Осенью того же года, на ее похоронах, пытаясь представить, как душа ее, по словам священника, приходит от силы в силу, Фредерикс удивлялся, что они так и не нашли в тот день темы более возвышенной, более уместной для прощания с другом, чем проблемы кондоминиума и низкопробное кино. И еще думал о том, где же теперь этот садовый шланг, о котором ему тогда так захотелось позаботиться.
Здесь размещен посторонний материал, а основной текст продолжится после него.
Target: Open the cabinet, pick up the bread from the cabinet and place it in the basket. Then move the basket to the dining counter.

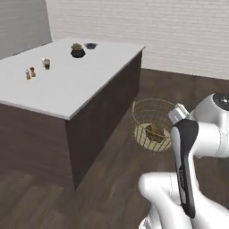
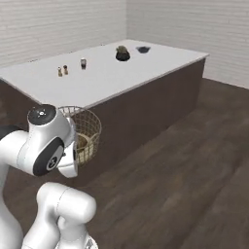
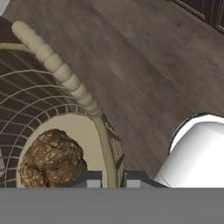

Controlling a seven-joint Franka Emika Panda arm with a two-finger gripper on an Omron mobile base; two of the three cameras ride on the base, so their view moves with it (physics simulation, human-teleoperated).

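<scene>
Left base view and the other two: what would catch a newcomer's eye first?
The round tan wire-mesh basket hangs in the air beside the dark end of the long white dining counter, above the wooden floor. A lumpy golden-brown bread lies on its flat bottom. In the hand view the gripper is closed on the basket's wall just below the rim.

Bread [image 3: 52,158] in jaw-gripped basket [image 3: 57,70]

arm shell [image 1: 210,129]: glossy white, rounded segments
joint covers [image 1: 184,167]: dark, elongated black panel
joint cap [image 2: 42,115]: round, dark grey disc
finger tips [image 3: 92,178]: small, dark grey blocks
</scene>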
Мир умирающих, размышлял он, не так уж и отличается от того, в котором живем мы. Его престарелые соседи по-прежнему возились с граблями и сухой листвой на газоне, выгуливали своих дряхлых, охромевших собак и рассуждали о запланированной на зиму поездке во Флориду, как будто смерть, стоящая на пороге, не означала ровным счетом ничего, — ничего, кроме того, что надо продолжать жить, — жить так, словно вовсе ничего и не происходит. Они все так же сплетничали, бездельничали, смотрели телевизор. Никакие прозрения не осеняли их привычную болтовню, как бы внимательно ни прислушивался Фредерикс. В университете он специализировался по классической филологии и все еще помнил, хотя и смутно, ту песнь «Одиссеи», где души умерших безмолвно толпятся вокруг Одиссея не в силах вымолвить ни слова, пока не изопьют овечьей крови, которой герой наполнил, по наставлениям Цирцеи, яму длиной и шириной в локоть и на локоть уходящую вглубь. Родная мать героя, Антиклея, стоит перед ним, бессловесная и беспамятная, пока он не дает ей позволения напиться «черной крови». Мертвецы у Гомера какие-то ущербные и даже попросту ничего не сознающие. «Как ты решился спуститься в обитель Аида, где только тени умерших людей, сознанья лишенные, реют?»[6]- не без горькой насмешки вопрошает Одиссея мертвый Ахилл. А Эней в вергилиевом Аверне не может добиться ни единого слова от мертвой Дидоны: в ответ на все его клятвы и мольбы о прощении она лишь «глаза потупила в землю» и остается «твердой, словно кремень»; и, по-прежнему исполненная ненависти к герою — «не простив, не смирившись», — бежит прочь, в тенистый лес, где первый муж царицы, Сихей, утешает ее лаской и отвечает ей любовью — «inimica refugit in nemus umbriferum coniunx ubi pristinus illi respondet curis aequatque Sychaeus amorem».[7] Подземный мир у Вергилия становится невероятно детализированным: Анхиз во всех подробностях излагает будущее Рима, а описания разнообразных загробных обиталищ словно предвосхищают исчерпывающую картографию Данте. А для Гильгамеша, древнейшего путешественника в страну мертвых, горестное это странствие обернулось, насколько поддаются расшифровке разбитые таблицы, лишь смятением и бегством: «И я не так ли умру, как Энкиду? Тоска в утробу мою проникла, смерти страшусь и бегу в пустыню. Под власть Утнапишти, сына Убар-Туту, путь я предпринял, иду поспешно».[8]